GOAL OF THE EXERCISE: The answer must be a single number: how many lines in this listing hold the word "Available".

EXERCISE INPUTS:

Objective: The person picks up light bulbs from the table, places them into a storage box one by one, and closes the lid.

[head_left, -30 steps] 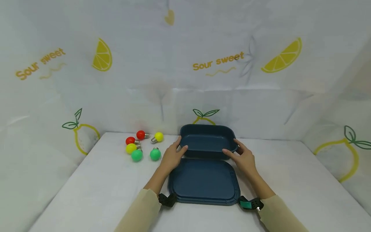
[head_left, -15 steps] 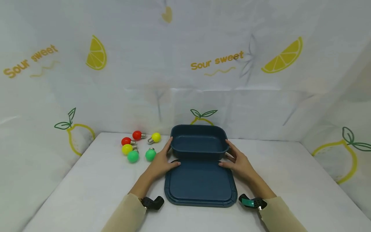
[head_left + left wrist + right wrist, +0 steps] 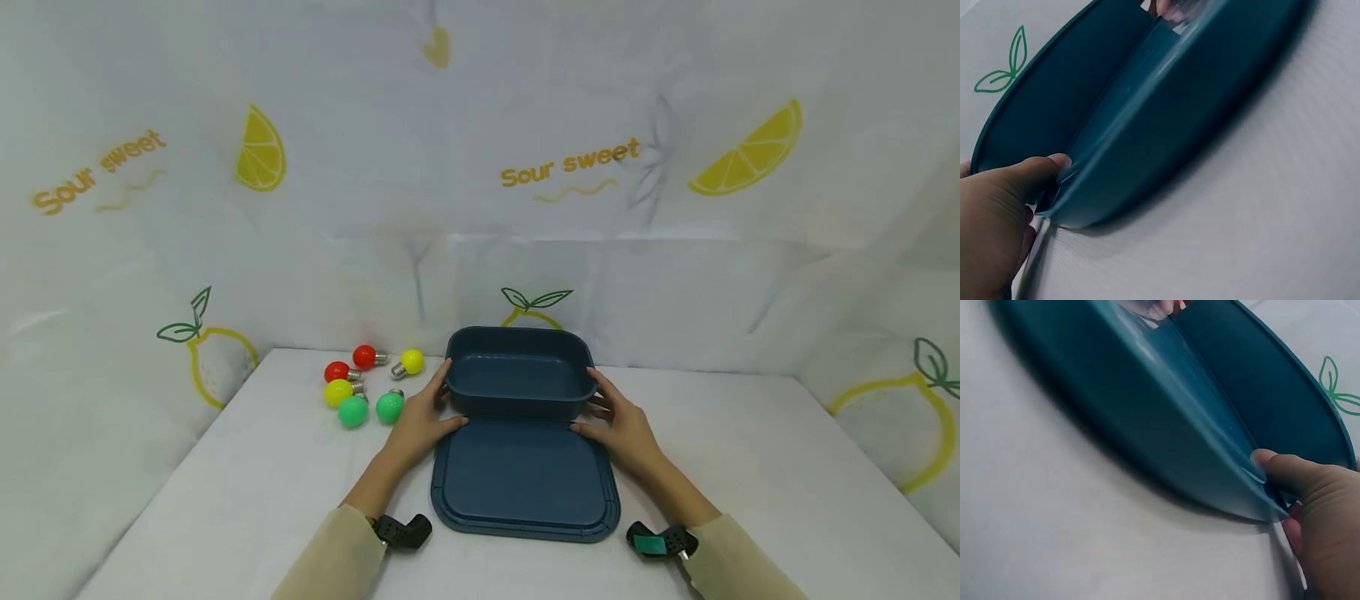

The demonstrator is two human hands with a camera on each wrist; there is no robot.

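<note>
Printed sheet (image 3: 390,117): hung behind at 12 o'clock, white with lemon drawings and the words "Sour sweet".
Desk (image 3: 225,492): white-topped, under everything else.
Box (image 3: 517,407): dark blue, near the far edge of the desk towards 12, long axis running 9 to 3, open top facing up.
Lid (image 3: 525,479): same blue, lying flat at 6 from the box, its long axis also 9 to 3; its far edge meets the box's near wall, any overlap hard to make out.
Left hand (image 3: 415,427): fingers curved round the box's 9 o'clock end, thumb on the lid's far corner.
Right hand (image 3: 624,425): likewise at the 3 o'clock end; the two hands are well apart.
Wrist straps: black, left (image 3: 402,532) and right (image 3: 662,543).
Bulbs: six, grouped towards 9 from the box; red (image 3: 364,357) and red (image 3: 337,372) with bases to 3, yellow (image 3: 412,362) with base to 8, yellow (image 3: 338,393) with base to 3, green (image 3: 352,412) and green (image 3: 389,408) with bases to 1.
</note>
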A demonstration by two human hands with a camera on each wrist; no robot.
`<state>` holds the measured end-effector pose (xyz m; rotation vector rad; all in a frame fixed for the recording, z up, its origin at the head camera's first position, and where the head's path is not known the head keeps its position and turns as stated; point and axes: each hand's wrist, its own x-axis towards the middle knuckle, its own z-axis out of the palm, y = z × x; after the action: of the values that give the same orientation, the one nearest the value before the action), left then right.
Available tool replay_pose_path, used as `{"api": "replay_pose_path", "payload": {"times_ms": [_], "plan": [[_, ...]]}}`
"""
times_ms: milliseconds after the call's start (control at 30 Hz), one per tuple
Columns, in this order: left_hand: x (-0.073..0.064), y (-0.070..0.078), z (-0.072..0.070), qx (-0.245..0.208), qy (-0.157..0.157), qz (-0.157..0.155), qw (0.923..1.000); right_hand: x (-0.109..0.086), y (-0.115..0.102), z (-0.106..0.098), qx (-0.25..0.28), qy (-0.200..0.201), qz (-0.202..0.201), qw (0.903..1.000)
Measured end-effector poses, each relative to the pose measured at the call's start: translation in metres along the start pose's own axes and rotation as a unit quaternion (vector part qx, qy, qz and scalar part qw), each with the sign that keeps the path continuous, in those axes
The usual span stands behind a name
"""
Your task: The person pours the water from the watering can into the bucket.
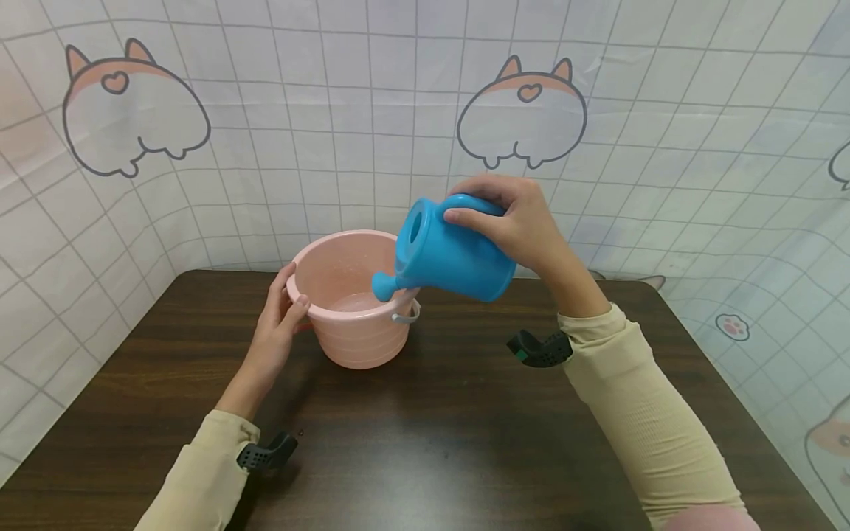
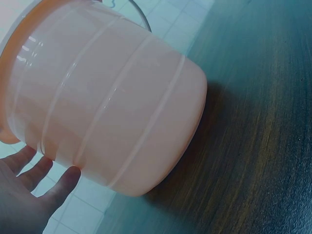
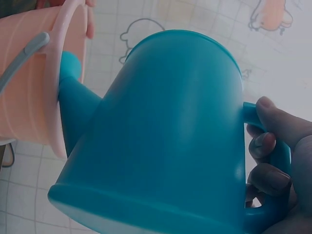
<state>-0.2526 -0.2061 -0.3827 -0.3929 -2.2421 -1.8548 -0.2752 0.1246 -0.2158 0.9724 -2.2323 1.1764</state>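
Observation:
A pink bucket (image 1: 361, 335) stands upright on the dark wooden table. My left hand (image 1: 275, 321) holds it at the left of its rim; in the left wrist view fingertips (image 2: 68, 178) rest against the ribbed outer wall. My right hand (image 1: 514, 217) grips a blue watering can (image 1: 458, 254) by its handle, curled round it in the right wrist view. The can is tipped to the left above the table, its rounded spout head (image 1: 384, 286) over the bucket's right rim. A pale shine shows on the bucket's floor.
The bucket's grey handle (image 1: 406, 316) hangs at its right side. Behind the brown table (image 1: 425, 435) hangs a white gridded sheet (image 1: 372, 110) with cartoon animal prints. Black straps (image 1: 541, 349) circle both sleeved wrists.

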Motion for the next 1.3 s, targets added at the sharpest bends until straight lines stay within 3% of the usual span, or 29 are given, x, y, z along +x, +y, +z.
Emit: {"api": "replay_pose_path", "payload": {"times_ms": [1300], "plan": [[0.0002,-0.0022,-0.0055,-0.006,-0.006,0.007,0.9999,0.006,-0.0052,0.0085,0.003,-0.023,-0.022,0.9995]]}}
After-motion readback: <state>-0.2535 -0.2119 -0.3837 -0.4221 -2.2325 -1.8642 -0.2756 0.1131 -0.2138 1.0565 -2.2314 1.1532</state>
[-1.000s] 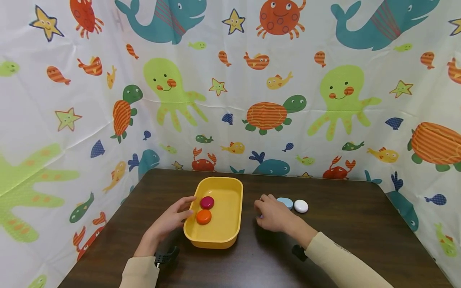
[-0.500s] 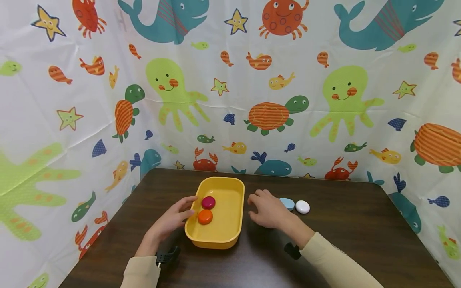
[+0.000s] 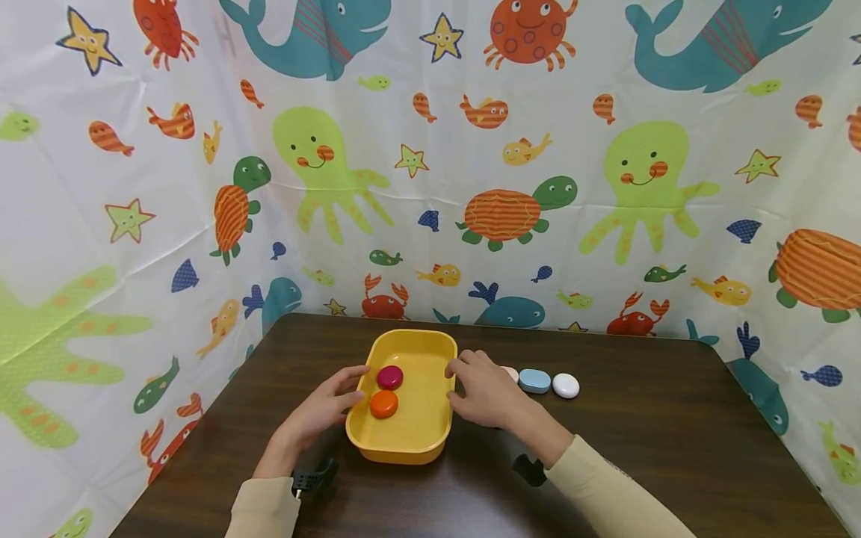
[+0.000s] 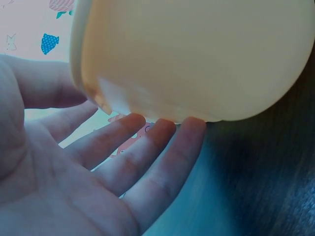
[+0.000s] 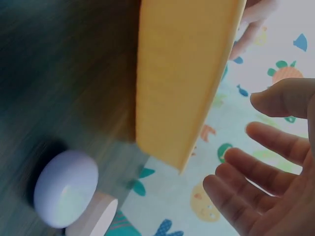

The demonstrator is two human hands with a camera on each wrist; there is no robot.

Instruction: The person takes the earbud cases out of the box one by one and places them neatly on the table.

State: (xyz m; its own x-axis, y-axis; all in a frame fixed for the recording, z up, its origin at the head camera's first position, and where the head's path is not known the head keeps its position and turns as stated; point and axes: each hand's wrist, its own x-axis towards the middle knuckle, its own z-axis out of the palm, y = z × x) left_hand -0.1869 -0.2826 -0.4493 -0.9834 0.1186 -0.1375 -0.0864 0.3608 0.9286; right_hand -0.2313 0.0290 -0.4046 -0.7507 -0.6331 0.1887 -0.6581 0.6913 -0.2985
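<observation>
A yellow tray stands on the table with a magenta rounded disc and an orange rounded disc inside, toward its left. At the tray's left side is my left hand, its relaxed fingertips touching the outer wall. My right hand hovers at the right rim, fingers loosely bent and nothing between them in the right wrist view. Behind it on the table lie a lavender rounded piece, hidden from the head view by that hand, and a pale pink piece.
Right of the right hand, a light blue oblong piece and a white rounded piece sit in a row with the pink one. The dark wooden table is bordered by a sea-animal curtain at the back and sides.
My right hand has moved left from the loose pieces to the tray's right rim, uncovering part of the pink piece. The left hand stays at the tray's left side.
</observation>
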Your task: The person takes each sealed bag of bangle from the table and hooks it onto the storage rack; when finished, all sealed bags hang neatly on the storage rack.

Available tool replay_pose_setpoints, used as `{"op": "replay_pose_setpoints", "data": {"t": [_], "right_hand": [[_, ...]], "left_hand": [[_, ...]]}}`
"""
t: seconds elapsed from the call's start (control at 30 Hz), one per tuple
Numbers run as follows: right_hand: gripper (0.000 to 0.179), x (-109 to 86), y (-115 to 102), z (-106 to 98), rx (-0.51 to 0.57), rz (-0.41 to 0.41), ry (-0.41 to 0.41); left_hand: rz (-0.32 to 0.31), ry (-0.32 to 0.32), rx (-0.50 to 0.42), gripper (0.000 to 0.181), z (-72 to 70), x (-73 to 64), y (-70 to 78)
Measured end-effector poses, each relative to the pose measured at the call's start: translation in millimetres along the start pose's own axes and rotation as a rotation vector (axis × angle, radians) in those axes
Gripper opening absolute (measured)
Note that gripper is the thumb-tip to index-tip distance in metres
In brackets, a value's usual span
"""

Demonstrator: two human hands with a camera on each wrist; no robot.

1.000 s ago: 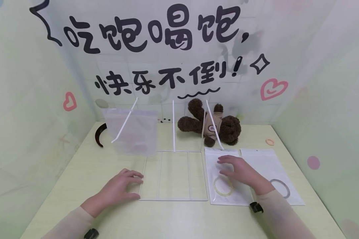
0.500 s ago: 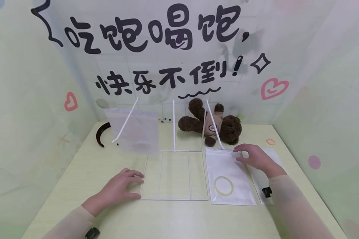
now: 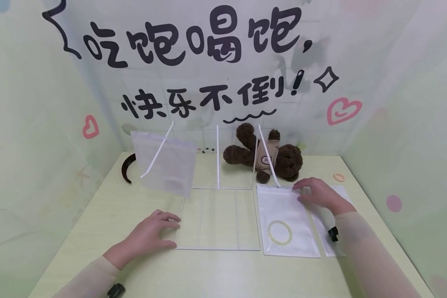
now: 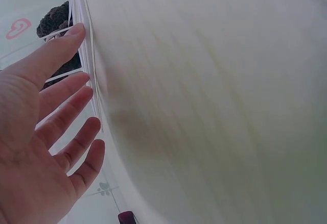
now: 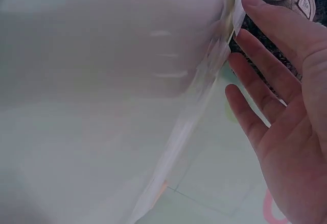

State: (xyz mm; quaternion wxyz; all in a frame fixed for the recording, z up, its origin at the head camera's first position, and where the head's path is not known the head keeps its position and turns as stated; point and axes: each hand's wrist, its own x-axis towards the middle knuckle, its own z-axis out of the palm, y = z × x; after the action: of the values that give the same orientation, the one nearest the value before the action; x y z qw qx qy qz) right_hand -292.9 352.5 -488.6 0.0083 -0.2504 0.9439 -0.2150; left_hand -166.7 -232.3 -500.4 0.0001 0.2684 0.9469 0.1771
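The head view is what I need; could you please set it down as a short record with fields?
Left hand: at the left side of the white wire rack
Right hand: at the far right corner of the middle bag; pinching unclear
Middle bag: lies flat, showing a yellow ring
Right bag: partly hidden by the right arm
Left bag: tilted, at the rack's left prong
Behind: brown plush toy, lying down

Soft, even light; hazy wrist views

Left hand (image 4: 41, 145) is held kinda splayed, fingertips right at the white wires (image 4: 88, 50) along the tabletop's (image 4: 214, 81) visible edge; some dark fuzzy plush (image 4: 53, 20)'s half-blocked.
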Motion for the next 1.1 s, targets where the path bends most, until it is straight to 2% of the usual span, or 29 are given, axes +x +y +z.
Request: {"op": "replay_pose_setpoints", "data": {"t": [0.2, 0.33, 0.5, 0.8, 0.97, 1.1], "right_hand": [[0.031, 5.5, 5, 0, -0.030, -0.010, -0.019], [0.032, 8.7, 5, 0, -0.053, 0.006, 0.005], [0.032, 9.2, 4, -1, -0.085, 0.000, 0.079], [0.007, -2.3, -5, -6, -0.113, -0.044, 0.183], [0.010, -10.3, -17, -11, -0.106, -0.071, 0.250], [0.016, -15.8, -29, -13, -0.089, -0.130, 0.333]], "left_hand": [[0.005, 0.002, 0.004, 0.051, 3.2, 0.1, -2.5], [0.004, 0.001, 0.008, 0.051, 4.0, 0.1, -3.0], [0.003, 0.005, 0.000, 0.050, 4.6, 0.2, -2.0], [0.003, 0.001, 0.007, 0.051, 6.6, 0.4, -2.5], [0.008, 0.016, 0.012, 0.051, 4.1, 0.9, -1.7], [0.004, 0.016, 0.013, 0.051, 2.0, 1.1, -1.7]]}}
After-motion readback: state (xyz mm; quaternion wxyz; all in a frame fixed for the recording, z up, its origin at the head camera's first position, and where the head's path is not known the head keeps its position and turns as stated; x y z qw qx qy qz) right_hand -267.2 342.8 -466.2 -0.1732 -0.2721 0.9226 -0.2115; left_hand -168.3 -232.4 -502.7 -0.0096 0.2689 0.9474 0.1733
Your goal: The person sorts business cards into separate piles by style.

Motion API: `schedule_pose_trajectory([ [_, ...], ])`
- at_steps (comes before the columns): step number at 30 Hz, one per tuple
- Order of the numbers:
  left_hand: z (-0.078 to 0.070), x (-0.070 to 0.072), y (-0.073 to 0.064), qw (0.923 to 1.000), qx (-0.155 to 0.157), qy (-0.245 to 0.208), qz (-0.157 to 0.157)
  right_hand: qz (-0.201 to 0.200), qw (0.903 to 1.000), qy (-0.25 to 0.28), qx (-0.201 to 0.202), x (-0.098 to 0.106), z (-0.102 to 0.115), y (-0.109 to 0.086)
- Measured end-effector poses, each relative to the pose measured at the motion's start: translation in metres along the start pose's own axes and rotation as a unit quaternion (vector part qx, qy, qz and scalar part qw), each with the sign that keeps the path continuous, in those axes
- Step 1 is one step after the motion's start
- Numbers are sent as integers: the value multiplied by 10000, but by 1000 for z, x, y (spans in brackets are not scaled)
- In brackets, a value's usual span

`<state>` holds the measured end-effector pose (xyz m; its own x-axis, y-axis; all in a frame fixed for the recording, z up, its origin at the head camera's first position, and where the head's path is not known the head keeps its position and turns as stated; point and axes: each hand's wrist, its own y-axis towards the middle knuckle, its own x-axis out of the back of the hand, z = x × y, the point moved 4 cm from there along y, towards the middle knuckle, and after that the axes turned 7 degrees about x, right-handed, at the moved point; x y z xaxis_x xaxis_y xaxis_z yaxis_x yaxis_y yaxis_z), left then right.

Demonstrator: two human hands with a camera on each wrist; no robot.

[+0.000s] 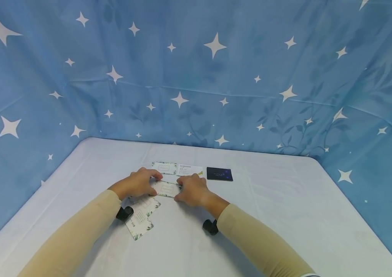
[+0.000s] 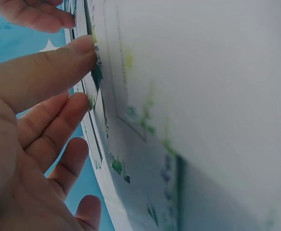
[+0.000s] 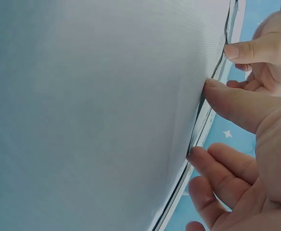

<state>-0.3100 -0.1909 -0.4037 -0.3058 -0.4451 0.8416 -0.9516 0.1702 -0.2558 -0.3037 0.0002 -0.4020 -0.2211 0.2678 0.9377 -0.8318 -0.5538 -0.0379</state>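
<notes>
A white card with a leafy border (image 1: pixel 167 189) lies low over the table between both hands. My left hand (image 1: pixel 140 182) holds its left end, thumb at the near corner and index finger at the far one. At the right end, my right hand (image 1: pixel 194 189) grips the card between thumb and index finger. In the left wrist view, the left thumb (image 2: pixel 78 50) overlaps the card's edge while the other fingers stay loosely bent. The right wrist view has the right thumb (image 3: pixel 220 91) and index fingertip touching a thin edge.
Behind the hands, another leafy card (image 1: pixel 164 168), a printed business card (image 1: pixel 189 170) and a dark card (image 1: pixel 219 174) form a row. Overlapping leafy cards (image 1: pixel 139 225) lie under and beside the left wrist. A blue star-patterned curtain (image 1: pixel 196 77) stands behind the white table (image 1: pixel 286 215).
</notes>
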Motion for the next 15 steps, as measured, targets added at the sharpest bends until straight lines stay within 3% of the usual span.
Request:
schedule_pose_trajectory([
  [8,6,1,-4,9995,-57,-210,-237,-4,9997,-143,182,1,2,3],
  [15,10,23,8,9989,3,-258,-402,-78,9993,-173,317,17,3,27],
])
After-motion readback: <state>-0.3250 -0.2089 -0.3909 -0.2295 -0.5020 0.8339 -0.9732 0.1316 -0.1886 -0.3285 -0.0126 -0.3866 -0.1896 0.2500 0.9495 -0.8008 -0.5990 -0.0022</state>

FINISHED TASK: 2